Copy out exactly the lines spanning the line with "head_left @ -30" to the line with "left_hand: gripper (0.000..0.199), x", inclusive, from the data underneath, with no pictures.

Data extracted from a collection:
=== Begin Enclosure ===

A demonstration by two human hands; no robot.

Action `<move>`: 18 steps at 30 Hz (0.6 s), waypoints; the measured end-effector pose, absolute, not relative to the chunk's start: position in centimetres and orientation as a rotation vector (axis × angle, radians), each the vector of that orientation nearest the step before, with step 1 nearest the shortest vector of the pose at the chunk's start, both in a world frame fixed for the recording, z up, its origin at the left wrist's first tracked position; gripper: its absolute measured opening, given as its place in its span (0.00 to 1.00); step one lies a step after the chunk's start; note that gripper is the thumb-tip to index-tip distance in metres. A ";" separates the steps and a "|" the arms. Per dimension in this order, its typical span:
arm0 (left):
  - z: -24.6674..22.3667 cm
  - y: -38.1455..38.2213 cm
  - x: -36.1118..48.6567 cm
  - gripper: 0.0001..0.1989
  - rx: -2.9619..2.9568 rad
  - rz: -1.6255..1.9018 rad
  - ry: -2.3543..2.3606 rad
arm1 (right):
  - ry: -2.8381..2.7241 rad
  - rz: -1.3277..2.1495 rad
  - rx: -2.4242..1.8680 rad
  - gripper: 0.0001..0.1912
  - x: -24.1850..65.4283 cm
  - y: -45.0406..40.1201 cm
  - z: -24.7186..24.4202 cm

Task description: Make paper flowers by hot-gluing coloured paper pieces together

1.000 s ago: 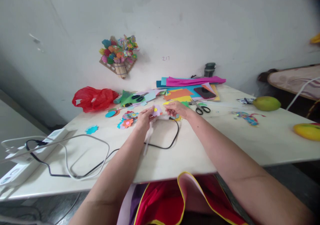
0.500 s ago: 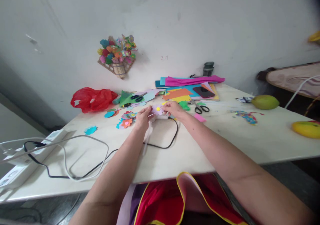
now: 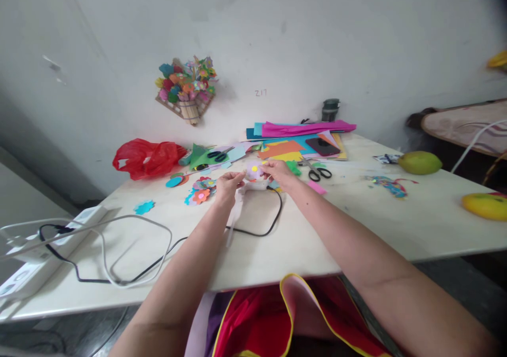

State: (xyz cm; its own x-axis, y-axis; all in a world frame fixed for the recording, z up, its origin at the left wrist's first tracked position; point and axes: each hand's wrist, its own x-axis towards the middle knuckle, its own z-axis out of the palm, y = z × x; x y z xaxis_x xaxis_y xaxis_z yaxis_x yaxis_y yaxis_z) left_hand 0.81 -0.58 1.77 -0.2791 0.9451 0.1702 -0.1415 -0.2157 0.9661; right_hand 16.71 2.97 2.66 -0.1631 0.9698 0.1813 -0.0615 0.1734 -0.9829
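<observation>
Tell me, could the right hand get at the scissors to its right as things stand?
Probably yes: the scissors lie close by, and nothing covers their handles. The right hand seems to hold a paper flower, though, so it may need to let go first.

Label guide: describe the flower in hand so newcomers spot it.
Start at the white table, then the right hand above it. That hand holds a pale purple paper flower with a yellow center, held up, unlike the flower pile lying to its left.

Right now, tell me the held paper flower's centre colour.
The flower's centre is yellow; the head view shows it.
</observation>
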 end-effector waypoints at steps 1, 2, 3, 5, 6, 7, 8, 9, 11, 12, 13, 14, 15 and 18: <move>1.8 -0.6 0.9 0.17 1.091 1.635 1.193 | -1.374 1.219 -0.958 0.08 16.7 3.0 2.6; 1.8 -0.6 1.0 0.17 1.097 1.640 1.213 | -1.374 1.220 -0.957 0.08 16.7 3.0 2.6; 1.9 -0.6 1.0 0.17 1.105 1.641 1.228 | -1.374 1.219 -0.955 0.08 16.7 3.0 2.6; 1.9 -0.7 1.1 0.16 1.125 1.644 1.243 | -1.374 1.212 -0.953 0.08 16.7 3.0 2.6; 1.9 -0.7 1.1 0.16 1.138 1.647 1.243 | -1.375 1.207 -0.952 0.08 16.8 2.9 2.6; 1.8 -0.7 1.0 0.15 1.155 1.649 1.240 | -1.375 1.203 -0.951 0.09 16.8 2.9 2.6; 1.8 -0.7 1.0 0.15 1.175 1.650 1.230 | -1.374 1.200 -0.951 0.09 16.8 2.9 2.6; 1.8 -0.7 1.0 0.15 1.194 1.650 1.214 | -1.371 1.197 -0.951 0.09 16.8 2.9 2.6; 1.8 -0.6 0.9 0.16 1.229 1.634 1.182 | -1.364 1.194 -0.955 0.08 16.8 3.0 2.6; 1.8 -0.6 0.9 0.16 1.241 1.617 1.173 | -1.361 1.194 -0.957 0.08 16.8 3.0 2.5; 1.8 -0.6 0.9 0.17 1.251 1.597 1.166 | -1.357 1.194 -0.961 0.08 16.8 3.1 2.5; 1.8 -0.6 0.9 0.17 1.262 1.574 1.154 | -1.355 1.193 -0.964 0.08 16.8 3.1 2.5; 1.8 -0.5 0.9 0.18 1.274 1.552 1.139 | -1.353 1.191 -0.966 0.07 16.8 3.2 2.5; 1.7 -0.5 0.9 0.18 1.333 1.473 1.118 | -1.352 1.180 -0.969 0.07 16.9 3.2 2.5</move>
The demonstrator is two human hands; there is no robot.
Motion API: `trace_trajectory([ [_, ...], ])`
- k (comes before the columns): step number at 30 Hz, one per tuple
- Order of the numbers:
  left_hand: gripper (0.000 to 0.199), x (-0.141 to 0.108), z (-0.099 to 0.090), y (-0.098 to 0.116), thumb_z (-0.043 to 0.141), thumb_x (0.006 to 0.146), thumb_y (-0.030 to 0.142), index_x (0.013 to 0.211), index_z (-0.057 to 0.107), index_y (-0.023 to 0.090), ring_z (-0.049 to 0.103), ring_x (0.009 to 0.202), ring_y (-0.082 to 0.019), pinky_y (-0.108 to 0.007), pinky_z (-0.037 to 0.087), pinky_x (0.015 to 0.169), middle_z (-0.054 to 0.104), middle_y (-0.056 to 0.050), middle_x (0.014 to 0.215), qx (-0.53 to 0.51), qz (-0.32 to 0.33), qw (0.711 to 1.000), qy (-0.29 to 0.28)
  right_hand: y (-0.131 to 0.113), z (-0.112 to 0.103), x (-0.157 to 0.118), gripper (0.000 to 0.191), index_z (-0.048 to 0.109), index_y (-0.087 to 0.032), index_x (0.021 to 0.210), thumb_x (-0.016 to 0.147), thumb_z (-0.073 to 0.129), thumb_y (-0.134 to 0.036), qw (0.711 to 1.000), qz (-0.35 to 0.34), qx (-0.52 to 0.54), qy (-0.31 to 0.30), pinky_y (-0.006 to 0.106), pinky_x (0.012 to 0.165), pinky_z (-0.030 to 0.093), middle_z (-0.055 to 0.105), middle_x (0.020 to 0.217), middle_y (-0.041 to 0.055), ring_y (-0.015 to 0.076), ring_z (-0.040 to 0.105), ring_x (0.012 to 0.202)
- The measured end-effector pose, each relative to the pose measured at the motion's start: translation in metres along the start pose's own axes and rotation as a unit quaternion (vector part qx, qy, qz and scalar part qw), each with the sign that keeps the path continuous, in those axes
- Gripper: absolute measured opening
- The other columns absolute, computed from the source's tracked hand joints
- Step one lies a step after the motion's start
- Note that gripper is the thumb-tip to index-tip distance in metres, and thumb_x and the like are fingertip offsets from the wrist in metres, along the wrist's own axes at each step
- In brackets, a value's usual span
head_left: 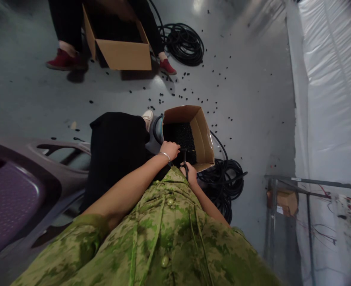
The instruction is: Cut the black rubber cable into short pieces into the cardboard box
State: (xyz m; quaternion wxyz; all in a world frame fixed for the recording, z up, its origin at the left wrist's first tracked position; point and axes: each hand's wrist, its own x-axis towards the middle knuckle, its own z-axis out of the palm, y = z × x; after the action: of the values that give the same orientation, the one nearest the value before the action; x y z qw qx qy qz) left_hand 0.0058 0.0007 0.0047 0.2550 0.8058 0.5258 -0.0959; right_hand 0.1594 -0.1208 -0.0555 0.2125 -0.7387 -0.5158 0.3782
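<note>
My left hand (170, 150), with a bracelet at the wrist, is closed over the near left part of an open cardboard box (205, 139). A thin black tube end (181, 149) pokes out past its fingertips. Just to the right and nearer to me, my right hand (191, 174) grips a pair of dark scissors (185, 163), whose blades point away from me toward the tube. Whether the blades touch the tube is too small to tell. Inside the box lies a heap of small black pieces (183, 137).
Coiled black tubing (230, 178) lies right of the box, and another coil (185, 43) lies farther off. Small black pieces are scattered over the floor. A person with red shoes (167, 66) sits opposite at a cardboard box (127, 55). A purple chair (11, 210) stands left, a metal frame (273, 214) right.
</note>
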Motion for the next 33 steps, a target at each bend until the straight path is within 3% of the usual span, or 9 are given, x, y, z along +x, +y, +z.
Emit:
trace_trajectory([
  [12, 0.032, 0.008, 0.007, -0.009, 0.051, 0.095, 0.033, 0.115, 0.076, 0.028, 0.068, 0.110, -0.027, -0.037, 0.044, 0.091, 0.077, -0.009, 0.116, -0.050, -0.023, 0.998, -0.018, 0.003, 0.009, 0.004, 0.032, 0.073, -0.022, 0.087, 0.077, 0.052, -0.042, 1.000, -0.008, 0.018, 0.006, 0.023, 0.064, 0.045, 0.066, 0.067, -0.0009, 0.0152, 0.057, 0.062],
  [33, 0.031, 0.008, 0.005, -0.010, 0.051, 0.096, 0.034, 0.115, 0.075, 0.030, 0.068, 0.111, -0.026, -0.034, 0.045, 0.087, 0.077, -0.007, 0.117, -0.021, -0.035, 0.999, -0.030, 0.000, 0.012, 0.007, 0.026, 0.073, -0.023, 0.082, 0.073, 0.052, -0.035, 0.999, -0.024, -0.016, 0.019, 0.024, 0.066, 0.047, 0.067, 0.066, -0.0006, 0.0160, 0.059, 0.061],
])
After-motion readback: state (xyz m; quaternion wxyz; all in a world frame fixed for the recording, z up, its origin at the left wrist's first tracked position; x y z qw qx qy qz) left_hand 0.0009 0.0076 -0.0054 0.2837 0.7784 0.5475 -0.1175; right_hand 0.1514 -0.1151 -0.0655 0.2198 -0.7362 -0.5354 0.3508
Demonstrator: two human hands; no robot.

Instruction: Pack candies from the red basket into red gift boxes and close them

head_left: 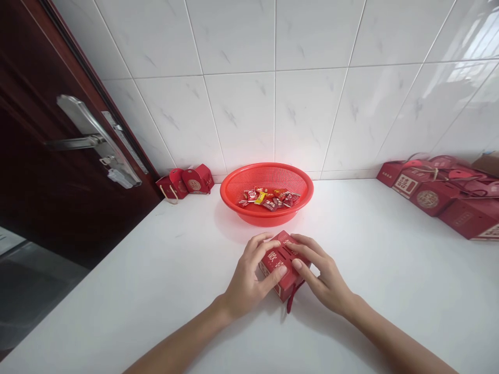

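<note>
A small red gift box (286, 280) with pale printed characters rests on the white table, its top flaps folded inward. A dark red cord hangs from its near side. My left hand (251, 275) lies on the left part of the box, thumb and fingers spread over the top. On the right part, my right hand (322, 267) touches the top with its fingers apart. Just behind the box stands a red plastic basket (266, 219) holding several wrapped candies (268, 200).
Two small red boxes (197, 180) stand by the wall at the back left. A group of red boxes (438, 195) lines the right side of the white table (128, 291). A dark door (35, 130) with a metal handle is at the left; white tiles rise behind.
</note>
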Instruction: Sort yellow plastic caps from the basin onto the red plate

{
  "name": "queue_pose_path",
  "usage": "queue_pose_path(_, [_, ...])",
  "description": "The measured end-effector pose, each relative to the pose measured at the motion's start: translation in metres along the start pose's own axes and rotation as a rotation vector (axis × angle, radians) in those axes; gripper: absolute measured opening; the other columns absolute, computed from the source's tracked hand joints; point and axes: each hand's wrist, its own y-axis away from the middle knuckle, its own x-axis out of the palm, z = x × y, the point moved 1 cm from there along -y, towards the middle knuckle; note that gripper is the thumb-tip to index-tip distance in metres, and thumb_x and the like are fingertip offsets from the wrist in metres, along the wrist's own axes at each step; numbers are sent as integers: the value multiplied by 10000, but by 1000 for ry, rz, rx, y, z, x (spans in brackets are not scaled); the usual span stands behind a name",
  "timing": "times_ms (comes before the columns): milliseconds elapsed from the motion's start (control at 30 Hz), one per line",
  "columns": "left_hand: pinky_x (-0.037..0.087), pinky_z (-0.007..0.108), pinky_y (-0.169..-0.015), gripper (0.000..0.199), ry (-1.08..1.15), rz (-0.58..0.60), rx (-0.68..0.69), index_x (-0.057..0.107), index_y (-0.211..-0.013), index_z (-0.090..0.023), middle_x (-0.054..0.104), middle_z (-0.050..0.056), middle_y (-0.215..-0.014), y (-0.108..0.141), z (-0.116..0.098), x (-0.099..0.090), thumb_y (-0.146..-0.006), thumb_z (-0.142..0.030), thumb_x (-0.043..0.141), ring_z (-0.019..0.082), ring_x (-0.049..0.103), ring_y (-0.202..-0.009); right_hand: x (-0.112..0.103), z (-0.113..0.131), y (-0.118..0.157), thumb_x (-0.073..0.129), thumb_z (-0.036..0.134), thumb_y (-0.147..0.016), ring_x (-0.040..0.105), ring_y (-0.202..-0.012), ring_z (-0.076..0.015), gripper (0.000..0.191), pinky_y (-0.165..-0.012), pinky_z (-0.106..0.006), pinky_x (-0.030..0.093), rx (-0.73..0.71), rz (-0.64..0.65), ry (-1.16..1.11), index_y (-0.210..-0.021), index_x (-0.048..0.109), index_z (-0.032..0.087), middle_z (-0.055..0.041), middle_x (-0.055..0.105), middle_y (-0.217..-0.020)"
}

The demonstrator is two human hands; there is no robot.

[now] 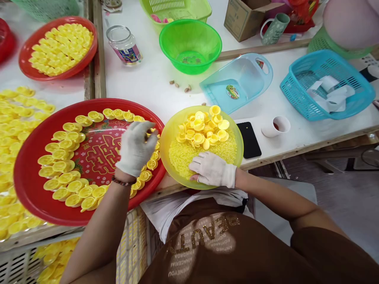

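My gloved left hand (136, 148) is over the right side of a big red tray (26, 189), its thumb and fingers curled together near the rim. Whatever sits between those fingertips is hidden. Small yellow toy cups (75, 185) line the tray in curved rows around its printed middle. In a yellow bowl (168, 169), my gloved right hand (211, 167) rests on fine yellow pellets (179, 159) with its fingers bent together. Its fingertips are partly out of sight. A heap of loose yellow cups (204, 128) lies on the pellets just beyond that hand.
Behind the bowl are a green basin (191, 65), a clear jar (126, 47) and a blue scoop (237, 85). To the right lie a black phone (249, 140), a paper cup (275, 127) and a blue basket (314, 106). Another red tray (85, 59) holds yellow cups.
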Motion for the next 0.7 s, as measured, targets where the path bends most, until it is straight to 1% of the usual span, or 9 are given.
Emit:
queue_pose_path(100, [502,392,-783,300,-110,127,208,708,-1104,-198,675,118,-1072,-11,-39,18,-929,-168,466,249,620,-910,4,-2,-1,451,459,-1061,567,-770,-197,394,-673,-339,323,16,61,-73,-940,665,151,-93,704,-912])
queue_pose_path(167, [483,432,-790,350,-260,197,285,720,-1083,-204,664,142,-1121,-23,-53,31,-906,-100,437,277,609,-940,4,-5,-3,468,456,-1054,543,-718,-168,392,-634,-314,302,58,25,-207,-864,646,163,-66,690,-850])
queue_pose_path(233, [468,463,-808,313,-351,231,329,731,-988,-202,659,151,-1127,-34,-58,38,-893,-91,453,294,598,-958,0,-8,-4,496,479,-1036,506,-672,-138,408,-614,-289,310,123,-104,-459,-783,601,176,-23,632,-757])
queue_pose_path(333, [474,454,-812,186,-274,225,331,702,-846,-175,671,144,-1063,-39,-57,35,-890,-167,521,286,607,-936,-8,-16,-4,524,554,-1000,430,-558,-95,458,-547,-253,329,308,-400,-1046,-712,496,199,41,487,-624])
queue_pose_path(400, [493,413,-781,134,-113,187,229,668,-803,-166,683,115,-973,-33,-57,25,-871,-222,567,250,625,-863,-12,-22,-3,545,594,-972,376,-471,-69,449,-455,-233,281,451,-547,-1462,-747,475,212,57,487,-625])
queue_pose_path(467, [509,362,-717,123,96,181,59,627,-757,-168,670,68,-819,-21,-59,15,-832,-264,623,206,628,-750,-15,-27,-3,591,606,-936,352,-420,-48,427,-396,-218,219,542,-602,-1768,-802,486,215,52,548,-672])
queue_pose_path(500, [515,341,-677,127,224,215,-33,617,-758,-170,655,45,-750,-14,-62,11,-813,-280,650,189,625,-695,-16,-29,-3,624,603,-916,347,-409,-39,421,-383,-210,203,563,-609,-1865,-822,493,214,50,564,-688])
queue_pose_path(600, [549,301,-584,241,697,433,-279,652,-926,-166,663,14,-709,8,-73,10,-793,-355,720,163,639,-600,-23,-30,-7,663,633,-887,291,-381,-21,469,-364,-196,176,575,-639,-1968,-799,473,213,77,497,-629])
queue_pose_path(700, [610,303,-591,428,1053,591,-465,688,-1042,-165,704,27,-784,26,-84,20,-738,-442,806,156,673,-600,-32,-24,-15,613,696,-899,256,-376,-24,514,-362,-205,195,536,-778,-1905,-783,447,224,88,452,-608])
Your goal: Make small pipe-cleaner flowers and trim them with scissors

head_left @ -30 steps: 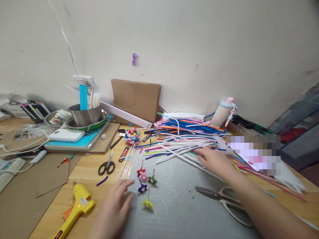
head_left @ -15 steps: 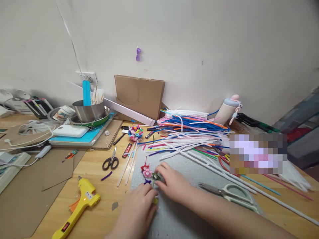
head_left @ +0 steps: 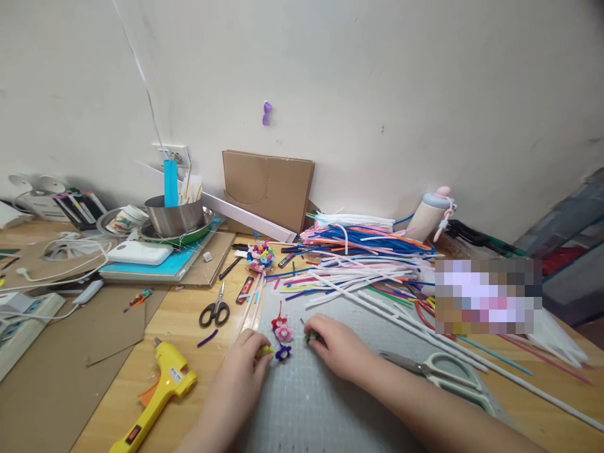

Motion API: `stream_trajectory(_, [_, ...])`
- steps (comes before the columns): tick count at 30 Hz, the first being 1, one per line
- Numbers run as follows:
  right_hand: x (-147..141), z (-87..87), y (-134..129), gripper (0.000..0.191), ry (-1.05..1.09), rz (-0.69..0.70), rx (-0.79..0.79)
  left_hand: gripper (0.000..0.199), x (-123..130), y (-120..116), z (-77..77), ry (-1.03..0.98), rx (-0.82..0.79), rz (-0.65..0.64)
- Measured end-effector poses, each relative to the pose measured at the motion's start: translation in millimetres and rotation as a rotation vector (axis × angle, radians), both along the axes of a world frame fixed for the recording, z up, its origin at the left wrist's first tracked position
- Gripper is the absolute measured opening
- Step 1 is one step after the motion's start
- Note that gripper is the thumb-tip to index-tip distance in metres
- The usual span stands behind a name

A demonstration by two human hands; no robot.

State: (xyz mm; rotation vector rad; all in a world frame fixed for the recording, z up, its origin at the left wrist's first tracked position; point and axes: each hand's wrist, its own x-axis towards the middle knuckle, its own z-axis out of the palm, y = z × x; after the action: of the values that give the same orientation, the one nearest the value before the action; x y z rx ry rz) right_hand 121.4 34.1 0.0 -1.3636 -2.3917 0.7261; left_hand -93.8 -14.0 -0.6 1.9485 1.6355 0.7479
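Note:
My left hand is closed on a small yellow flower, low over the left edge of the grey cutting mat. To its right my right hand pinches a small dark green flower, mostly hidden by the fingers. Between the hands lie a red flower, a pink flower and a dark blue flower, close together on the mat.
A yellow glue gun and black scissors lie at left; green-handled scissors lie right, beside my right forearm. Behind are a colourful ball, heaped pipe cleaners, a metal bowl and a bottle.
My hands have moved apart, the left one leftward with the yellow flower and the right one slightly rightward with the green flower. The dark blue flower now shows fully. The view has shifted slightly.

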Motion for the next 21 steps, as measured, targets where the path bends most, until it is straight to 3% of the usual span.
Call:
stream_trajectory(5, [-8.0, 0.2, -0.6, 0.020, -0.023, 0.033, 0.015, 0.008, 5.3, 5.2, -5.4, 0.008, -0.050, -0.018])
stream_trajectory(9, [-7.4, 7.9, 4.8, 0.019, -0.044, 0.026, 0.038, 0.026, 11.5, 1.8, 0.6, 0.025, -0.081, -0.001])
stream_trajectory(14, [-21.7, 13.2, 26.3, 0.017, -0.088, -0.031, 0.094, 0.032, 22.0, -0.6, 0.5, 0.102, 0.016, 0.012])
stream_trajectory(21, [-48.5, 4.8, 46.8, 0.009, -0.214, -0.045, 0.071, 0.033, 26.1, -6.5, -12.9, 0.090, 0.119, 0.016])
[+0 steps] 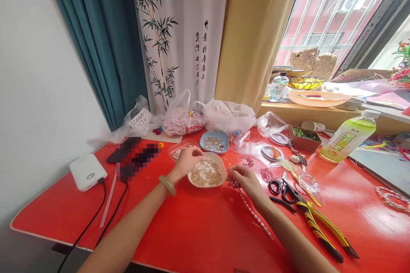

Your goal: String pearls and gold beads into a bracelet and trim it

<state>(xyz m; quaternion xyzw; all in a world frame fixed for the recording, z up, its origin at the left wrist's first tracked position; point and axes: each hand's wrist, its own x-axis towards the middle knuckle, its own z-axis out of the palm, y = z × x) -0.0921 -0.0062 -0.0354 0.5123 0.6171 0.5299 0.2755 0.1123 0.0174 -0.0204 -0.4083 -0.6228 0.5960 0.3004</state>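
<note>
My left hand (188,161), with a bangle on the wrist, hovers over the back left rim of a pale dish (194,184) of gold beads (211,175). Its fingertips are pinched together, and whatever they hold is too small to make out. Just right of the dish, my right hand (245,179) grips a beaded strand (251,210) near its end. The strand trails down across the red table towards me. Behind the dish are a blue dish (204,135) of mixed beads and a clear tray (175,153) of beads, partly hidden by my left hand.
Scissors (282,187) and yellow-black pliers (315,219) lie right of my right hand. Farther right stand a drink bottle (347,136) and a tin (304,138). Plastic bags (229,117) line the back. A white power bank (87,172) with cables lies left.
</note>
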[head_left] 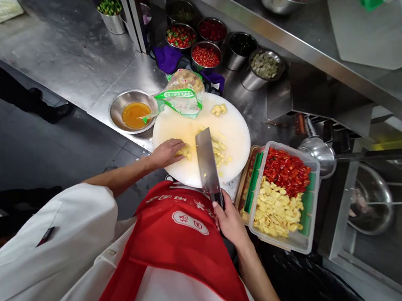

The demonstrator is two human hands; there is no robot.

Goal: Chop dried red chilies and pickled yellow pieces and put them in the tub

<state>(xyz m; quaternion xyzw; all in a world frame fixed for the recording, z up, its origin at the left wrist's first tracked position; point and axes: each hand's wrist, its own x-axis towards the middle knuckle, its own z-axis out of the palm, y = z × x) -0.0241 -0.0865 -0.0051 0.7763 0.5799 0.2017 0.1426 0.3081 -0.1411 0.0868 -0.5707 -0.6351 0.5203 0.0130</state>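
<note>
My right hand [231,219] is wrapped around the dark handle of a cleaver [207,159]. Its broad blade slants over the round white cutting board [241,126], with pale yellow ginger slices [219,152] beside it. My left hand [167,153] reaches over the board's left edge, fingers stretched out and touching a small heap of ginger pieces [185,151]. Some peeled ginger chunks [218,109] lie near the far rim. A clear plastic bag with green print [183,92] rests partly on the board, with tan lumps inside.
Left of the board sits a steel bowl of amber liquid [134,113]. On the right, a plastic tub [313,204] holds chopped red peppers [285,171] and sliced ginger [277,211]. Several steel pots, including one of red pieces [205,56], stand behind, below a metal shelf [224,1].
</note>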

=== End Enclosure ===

REPLY:
head_left @ -30 steps: 
head_left @ -15 steps: 
head_left @ +0 steps: 

Motion API: `stream_trajectory(_, [_, ...])`
- steps (comes before the columns): tick count at 30 Hz, the first being 1, one per line
- Numbers run as follows:
  right_hand: x (-147..141), z (-87..87), y (-134..129), gripper (0.000..0.191), ry (-1.05..1.09), rz (-0.69..0.70), rx (-0.79..0.79)
  left_hand: gripper (0.000..0.199), x (-123..130), y (-120..116), z (-77..77), ry (-1.03..0.98), rx (-0.82..0.79), rz (-0.65..0.64)

There's nothing more to this exercise.